▸ Exercise goal
Tally every line in the following material that has the word "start" in it, and answer with that figure alone.

▸ Information shown
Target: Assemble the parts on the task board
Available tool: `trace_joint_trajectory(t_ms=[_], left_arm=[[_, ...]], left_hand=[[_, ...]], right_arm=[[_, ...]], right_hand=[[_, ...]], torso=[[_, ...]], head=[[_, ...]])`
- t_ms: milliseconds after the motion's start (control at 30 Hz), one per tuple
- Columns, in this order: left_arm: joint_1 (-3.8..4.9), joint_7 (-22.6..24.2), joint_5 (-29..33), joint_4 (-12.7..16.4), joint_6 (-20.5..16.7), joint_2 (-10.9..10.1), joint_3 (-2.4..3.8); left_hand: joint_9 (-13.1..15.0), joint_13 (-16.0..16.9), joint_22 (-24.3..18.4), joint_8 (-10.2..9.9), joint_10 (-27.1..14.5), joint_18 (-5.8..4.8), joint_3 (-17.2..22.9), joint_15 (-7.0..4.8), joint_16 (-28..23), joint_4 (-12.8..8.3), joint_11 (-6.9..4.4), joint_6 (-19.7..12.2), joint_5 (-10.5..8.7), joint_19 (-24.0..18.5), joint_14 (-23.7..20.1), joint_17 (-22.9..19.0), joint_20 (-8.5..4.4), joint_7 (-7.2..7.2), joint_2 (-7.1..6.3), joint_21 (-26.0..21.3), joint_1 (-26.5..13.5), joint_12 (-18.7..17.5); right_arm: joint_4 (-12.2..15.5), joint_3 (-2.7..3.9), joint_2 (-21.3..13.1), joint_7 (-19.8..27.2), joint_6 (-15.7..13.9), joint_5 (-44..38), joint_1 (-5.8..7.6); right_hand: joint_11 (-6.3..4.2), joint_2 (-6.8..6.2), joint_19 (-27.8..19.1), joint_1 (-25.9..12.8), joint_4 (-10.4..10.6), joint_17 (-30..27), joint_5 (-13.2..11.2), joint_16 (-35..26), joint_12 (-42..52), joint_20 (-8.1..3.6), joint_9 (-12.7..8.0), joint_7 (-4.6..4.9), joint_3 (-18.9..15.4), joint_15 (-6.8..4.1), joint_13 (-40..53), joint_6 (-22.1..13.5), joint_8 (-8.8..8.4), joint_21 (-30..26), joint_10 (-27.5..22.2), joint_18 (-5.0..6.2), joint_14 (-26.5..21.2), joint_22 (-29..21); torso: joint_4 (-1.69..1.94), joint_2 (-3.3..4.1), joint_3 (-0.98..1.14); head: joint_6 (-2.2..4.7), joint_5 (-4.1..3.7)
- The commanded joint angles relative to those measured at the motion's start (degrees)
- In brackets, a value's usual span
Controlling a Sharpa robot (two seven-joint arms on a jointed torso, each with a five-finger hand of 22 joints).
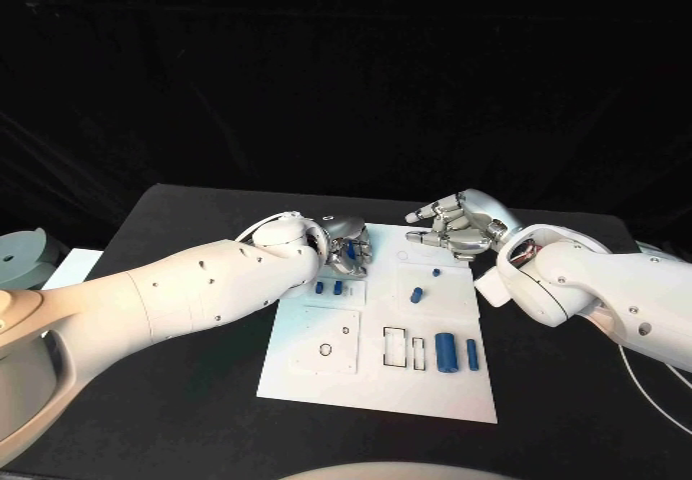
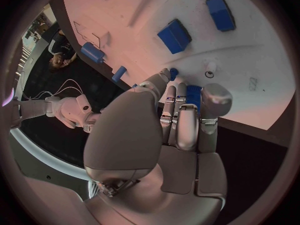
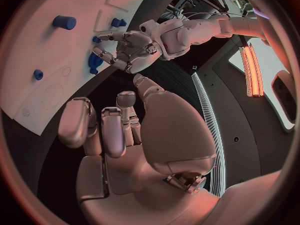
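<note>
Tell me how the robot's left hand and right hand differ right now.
The left hand is down at the far left part of the task board, fingers curled round a blue part; the right hand hovers at the board's far right edge and holds nothing. The left hand's fingers are closed in, the right hand's fingers are apart. Both are silver hands on white arms, near the board's far end.

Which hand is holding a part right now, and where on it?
The left hand grips a blue part in its fingertips over the board; which end it holds cannot be told. The right hand holds nothing.
</note>
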Motion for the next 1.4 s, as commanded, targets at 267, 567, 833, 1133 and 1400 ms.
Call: trace_joint_trajectory(t_ms=[267,567,833,1133,1400], left_arm=[[-0.35,-2.6,-1.3,-1.1,2.8,1.1,0.04],[-0.55,-3.6,-1.5,-1.2,5.0,1.5,0.04],[-0.82,-3.4,-1.5,-1.1,3.0,1.5,0.05],[-0.87,-3.4,1.7,1.0,-2.5,-0.8,0.58],[-0.68,-0.8,8.4,4.3,-4.9,-3.7,1.58]], left_hand=[[-0.4,-1.0,1.1,-0.9,1.6,-1.22,3.8,-0.45,0.3,-1.2,-0.21,1.4,0.23,0.4,2.1,-0.3,-0.27,0.03,1.57,1.3,1.3,-1.0],[-0.6,-1.2,1.8,-1.1,3.0,-1.28,5.9,-0.56,0.5,-1.9,-0.43,2.5,0.03,0.4,2.1,-0.5,-0.34,-0.07,1.46,1.9,0.8,-1.4],[-0.4,-1.1,2.9,-1.0,5.5,-1.48,8.5,-0.96,0.8,-3.3,-0.84,4.6,0.04,0.5,2.2,-0.7,-0.64,-0.24,1.94,3.2,0.7,-1.9],[-0.5,-1.1,4.3,-1.8,6.7,-1.77,11.0,-0.8,0.7,-4.6,-0.65,5.3,0.02,0.8,2.1,-1.4,-0.66,0.26,1.95,4.8,0.1,-3.5],[-0.5,-1.1,5.5,-2.0,7.1,-2.08,11.3,-0.77,0.4,-4.7,-0.62,5.7,-0.04,1.2,2.0,-2.2,-0.64,0.33,1.7,6.6,-0.8,-4.1]], right_arm=[[0.1,0.0,0.1,0.6,0.0,-0.8,-0.04],[0.1,0.0,0.1,0.6,0.1,-0.9,-0.04],[0.1,0.0,0.1,0.6,0.1,-0.9,-0.04],[0.1,0.0,-0.1,0.6,0.0,-0.8,-0.04],[-0.1,0.0,0.0,0.6,0.0,-0.7,-0.04]], right_hand=[[-0.06,0.52,-0.3,0.0,-0.2,1.9,0.3,-0.4,-0.2,0.0,0.0,0.27,-0.2,0.19,0.0,-0.2,0.06,-0.3,-0.4,1.08,2.6,-0.1],[-0.05,0.67,-0.3,0.1,-0.2,1.9,0.3,-0.4,-0.2,0.0,0.1,0.28,-0.1,0.2,-0.1,-0.2,0.07,-0.4,-0.4,1.09,2.6,-0.1],[-0.05,0.69,-0.3,0.0,-0.2,1.9,0.3,-0.3,-0.1,0.0,0.1,0.29,-0.1,0.2,0.0,-0.2,0.08,-0.3,-0.3,1.08,2.6,-0.1],[-0.04,0.71,-0.3,0.0,-0.2,1.9,0.3,-0.4,-0.1,0.0,0.1,0.29,-0.1,0.2,0.0,-0.2,0.09,-0.3,-0.3,1.08,2.6,0.0],[-0.04,0.71,-0.3,0.0,-0.2,1.9,0.3,-0.4,-0.1,0.0,0.1,0.29,-0.1,0.2,0.0,-0.2,0.09,-0.3,-0.3,1.08,2.6,0.0]], torso=[[0.04,-0.01,-0.04],[0.08,-0.03,0.04],[0.03,-0.06,0.06],[0.16,-0.07,0.05],[0.13,-0.07,-0.08]], head=[[-0.01,-0.16],[-0.14,-0.22],[-0.1,-0.18],[-0.06,-0.47],[0.18,-0.51]])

▸ Answer section
2